Some of the fake paintings—purported to be by well-known American modernist painters including George Ault, Ralston Crawford, and Gertrude Abercrombie—went on to sell for more than $300,000 each at auction.
It is unclear if the men have been arrested or are in custody. The DOJ did not respond to a request for comment. The defendants have all pleaded not guilty to the charges, according to the statement.
Paparella is described as an alleged “straw seller” who schemed to conceal the Henkels’ involvement with the items in an effort to pass them off as genuine. In addition to the art, fake sports memorabilia on offer included baseballs and bats purportedly signed by stars including Lou Gehrig, Babe Ruth, Honus Wagner, and Cy Young.
The indictment points to several unnamed “victims” including auction houses in Chicago, Dallas, Pennsylvania, London, and New York. Also affected were galleries in Grand Rapids, Michigan; New York City; Hudson, New York; and a collector in California.
Among the works identified as part of the criminal activity was Coming Home, a work purported to be by Gertrude Abercrombie and dated 1947. According to the Artnet Price Database, the work sold at Hindman Auctions in Chicago in May 2019 for $93,750, making it the eighth most expensive auction price for the artist. (Abercrombie’s market has been on a steady incline of late, with four of her top 10 auction prices set this year.)
Three works purported to be by George Ault also appear to have sold at Hindman between 2018 and 2019 for as much as $372,500 each.
Henkel and Paparella tried unsuccessfully to sell a number of other works listed in the indictment, including one supposedly by Ault called Burghal Barber. Three separate buyers declined it; one believed the work was “fabricated,” according to the indictment.
The duo also failed to sell two works purportedly by Ralston Crawford, though one work—Smith Silo, Exton, dated 1936–37—sold for $395,000 at Hindman in May 2016.

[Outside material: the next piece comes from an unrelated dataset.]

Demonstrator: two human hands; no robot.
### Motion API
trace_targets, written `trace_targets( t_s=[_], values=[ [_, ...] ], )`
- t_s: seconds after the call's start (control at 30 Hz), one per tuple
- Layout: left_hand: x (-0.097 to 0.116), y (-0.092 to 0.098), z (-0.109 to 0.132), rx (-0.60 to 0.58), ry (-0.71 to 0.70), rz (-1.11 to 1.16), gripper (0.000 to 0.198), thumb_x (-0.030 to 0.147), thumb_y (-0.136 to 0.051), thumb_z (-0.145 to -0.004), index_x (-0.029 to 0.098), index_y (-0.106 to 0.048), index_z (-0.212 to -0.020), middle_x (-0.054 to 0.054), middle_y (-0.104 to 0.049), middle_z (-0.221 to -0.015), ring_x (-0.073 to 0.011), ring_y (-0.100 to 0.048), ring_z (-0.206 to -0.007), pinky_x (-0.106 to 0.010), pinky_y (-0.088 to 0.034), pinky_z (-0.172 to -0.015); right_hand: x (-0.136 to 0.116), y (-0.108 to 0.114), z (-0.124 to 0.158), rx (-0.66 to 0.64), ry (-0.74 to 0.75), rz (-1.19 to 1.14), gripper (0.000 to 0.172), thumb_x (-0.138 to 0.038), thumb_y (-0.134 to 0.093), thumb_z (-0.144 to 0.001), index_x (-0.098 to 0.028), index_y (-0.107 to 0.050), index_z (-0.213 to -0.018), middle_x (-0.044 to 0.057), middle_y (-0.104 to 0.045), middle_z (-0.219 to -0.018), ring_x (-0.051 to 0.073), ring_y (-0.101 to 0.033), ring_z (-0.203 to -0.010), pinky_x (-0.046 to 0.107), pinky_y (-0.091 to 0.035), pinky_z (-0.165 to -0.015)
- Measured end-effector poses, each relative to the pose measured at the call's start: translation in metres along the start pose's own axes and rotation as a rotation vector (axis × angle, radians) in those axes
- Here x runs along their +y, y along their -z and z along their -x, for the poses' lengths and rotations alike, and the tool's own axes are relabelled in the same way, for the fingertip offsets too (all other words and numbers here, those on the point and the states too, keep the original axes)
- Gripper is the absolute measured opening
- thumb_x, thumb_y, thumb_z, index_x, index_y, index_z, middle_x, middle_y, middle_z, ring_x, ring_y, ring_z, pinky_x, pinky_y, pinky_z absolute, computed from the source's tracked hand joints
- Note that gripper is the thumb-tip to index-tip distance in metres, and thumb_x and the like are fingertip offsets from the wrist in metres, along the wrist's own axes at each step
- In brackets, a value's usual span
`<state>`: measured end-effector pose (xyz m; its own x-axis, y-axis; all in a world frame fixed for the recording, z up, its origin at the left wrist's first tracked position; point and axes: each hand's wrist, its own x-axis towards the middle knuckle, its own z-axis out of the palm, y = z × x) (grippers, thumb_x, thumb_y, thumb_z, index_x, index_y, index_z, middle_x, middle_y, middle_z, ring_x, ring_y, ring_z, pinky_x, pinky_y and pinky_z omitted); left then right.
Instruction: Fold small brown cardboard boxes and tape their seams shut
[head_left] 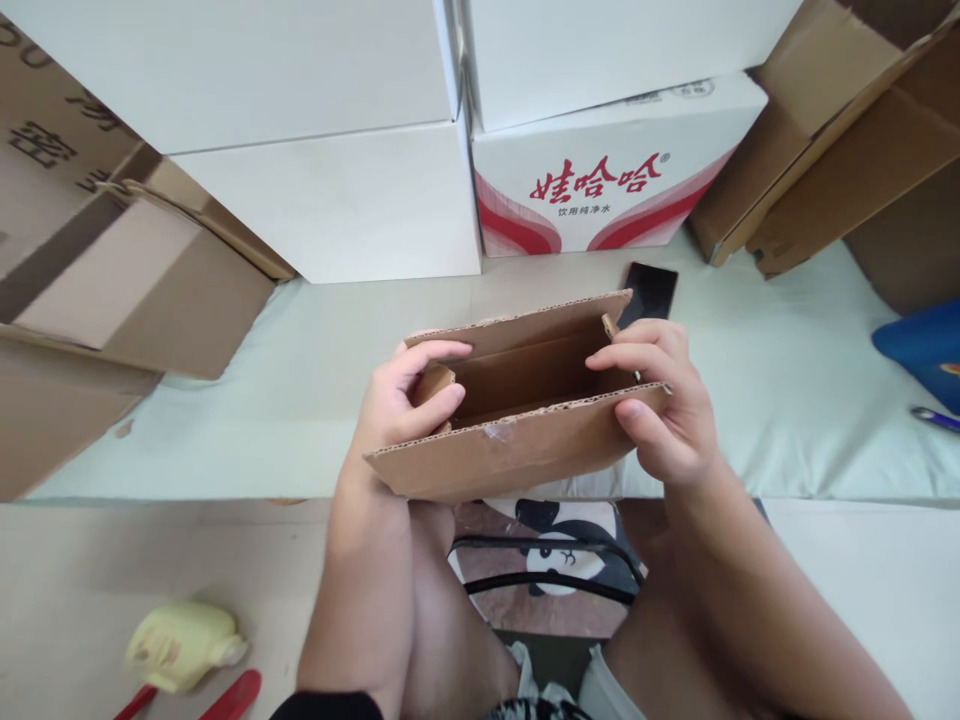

Hindman declined to comment on any of the sales.
A representative for Upper East Side gallery Hirschl & Adler confirmed earlier reports that it was taken in by the scam when it spent $709,000 at Hindman for two of the purported Ault works: Morning in Brooklyn and Stacks Up 1st Ave. The gallery returned them to Hindman but did not comment on whether they were refunded. The FBI reportedly believes Morning in Brooklyn was consigned by a Henkel conspirator in Virginia.
Although the indictment names just three people, it also includes five unnamed “co-schemers” in states across the country including California, Michigan, Virginia, and Florida.
FBI agents reportedly discovered the forgeries after learning that the type of paint used in one work purportedly by Ault did not exist at the time of the artwork’s supposed creation almost a century ago.
The unidentified victim, who paid $200,000 for the work, became concerned after being unable to find any trace of it in the artist’s archives. A conservator who examined the piece believed the painting was made in acrylic paint, which only became commercially available in the 1950s. Ault died in 1948.